Repeat exactly, and only, the lines of the entries below from the one with "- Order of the" through the one with "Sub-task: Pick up", both ends included.

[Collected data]
▬▬▬
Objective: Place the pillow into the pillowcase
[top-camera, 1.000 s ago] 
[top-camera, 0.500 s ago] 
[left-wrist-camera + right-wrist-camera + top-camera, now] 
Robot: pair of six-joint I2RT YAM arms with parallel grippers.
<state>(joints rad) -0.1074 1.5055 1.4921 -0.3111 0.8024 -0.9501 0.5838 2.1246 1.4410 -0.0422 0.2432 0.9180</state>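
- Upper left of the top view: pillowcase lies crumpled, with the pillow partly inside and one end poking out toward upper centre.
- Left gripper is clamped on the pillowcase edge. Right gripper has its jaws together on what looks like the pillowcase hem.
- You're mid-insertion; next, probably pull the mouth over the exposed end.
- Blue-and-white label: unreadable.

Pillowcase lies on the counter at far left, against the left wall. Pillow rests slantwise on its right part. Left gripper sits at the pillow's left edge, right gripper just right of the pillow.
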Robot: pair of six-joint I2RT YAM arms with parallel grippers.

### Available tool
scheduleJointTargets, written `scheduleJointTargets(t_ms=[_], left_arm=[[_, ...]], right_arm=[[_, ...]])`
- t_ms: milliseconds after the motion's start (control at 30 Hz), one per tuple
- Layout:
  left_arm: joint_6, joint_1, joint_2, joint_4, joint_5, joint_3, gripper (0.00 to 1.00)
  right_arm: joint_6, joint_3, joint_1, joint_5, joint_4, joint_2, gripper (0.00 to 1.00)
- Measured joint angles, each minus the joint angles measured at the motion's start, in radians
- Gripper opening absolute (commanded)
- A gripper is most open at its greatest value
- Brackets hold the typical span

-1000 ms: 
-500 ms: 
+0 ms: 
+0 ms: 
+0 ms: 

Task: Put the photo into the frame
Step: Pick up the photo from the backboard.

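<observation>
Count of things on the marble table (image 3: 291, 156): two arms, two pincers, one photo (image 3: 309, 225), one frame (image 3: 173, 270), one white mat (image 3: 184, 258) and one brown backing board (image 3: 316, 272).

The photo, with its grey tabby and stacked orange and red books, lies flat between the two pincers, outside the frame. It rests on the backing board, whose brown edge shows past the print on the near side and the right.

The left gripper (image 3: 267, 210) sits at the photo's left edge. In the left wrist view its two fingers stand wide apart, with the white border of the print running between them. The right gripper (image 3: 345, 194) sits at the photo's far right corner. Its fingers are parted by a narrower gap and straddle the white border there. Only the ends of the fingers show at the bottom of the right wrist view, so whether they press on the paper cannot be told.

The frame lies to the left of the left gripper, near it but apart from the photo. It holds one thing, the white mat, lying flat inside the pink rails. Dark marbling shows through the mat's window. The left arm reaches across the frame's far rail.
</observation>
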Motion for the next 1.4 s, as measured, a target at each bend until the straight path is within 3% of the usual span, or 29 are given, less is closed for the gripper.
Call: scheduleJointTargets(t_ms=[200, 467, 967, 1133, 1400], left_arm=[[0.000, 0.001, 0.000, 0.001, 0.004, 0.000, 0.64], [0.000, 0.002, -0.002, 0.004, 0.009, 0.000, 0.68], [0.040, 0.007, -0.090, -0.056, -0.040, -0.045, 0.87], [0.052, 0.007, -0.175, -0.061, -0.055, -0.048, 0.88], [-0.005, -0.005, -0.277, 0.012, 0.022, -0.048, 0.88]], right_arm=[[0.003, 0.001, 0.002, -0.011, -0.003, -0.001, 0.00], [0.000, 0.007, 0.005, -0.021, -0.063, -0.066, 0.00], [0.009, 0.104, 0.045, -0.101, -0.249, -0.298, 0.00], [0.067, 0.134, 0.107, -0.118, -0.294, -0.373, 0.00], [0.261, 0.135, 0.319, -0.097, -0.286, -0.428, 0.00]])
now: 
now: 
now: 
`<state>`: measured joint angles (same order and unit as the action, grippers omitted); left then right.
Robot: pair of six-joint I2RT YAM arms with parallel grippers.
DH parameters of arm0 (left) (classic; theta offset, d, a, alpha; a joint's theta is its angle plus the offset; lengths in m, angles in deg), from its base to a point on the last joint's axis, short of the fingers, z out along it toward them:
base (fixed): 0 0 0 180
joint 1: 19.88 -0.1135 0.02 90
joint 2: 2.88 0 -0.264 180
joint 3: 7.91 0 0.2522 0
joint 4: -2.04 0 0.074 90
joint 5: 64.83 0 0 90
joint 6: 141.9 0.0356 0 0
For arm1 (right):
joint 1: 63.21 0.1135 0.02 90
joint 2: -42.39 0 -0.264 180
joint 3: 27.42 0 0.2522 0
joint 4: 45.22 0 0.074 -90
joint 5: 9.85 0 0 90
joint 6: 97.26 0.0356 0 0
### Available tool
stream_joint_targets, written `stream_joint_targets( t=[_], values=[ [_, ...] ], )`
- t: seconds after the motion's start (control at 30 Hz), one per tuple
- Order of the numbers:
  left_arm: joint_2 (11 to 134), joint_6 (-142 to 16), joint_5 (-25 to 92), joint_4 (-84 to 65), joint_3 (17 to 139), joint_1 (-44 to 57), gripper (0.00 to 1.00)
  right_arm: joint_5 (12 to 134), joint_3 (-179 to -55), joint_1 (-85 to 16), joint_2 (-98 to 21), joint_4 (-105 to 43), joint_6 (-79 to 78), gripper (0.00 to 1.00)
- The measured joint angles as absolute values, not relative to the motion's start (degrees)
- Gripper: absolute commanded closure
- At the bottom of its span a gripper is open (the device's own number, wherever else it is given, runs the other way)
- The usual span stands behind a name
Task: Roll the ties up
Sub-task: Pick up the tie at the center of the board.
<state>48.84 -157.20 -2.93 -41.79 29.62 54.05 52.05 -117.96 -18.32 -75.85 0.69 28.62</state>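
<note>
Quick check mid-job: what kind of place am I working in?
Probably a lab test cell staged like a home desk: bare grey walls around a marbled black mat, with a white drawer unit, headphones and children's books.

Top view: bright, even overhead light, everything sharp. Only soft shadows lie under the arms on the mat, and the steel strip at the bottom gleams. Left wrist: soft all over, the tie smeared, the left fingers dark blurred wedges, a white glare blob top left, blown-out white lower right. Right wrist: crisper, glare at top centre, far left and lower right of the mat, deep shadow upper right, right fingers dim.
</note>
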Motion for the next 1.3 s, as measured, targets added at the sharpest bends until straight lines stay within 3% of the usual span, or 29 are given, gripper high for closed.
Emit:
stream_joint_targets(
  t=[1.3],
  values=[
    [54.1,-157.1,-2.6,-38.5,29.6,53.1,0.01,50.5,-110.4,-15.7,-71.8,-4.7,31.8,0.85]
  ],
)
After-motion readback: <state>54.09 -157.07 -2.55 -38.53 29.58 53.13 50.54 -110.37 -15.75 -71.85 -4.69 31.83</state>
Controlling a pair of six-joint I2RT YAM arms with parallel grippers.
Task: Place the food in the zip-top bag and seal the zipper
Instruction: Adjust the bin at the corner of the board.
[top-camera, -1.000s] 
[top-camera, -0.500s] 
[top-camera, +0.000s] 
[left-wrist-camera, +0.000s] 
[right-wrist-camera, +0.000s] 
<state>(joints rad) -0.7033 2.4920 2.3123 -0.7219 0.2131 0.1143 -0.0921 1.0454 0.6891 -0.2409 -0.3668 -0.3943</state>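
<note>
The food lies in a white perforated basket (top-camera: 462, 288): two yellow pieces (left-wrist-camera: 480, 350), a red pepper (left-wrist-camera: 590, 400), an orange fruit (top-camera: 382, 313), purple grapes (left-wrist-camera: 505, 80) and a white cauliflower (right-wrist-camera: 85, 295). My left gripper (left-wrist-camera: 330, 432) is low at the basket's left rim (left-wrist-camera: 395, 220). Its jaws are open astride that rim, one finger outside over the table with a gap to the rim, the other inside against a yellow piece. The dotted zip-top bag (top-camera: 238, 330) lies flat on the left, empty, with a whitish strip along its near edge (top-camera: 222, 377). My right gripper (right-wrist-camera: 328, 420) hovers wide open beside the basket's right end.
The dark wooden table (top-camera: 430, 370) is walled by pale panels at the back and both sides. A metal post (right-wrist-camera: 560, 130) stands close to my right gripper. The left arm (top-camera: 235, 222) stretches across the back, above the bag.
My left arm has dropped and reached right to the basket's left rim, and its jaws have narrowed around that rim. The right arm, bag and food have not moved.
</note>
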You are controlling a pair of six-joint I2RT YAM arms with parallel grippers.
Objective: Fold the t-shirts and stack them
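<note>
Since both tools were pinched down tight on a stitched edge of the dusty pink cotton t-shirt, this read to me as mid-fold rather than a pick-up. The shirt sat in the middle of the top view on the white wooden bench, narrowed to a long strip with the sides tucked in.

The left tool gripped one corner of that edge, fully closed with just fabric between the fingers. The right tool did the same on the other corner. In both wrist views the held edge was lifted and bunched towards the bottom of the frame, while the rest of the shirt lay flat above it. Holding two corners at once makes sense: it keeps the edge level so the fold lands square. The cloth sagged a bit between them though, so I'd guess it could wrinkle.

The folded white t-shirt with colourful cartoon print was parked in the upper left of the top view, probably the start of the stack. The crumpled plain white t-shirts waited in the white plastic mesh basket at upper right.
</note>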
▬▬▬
▶ [SOLUTION FOR THIS EXERCISE]
- Order of the numbers:
  left_arm: joint_2 (11 to 134), joint_6 (-142 to 16), joint_5 (-25 to 92), joint_4 (-84 to 65), joint_3 (17 to 139), joint_1 (-44 to 57), gripper (0.00 to 1.00)
  right_arm: joint_5 (12 to 134), joint_3 (-179 to -55), joint_1 (-85 to 16), joint_2 (-98 to 21), joint_4 (-105 to 43), joint_6 (-79 to 78), gripper (0.00 to 1.00)
- The measured joint angles as absolute values, not relative to the motion's start (degrees)
- Gripper: absolute commanded closure
- At the bottom of its span a gripper is open (the device's own number, wherever else it is given, runs the other way)
- The usual span stands behind a name
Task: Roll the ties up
Sub-task: Pick up the tie at the center of the board.

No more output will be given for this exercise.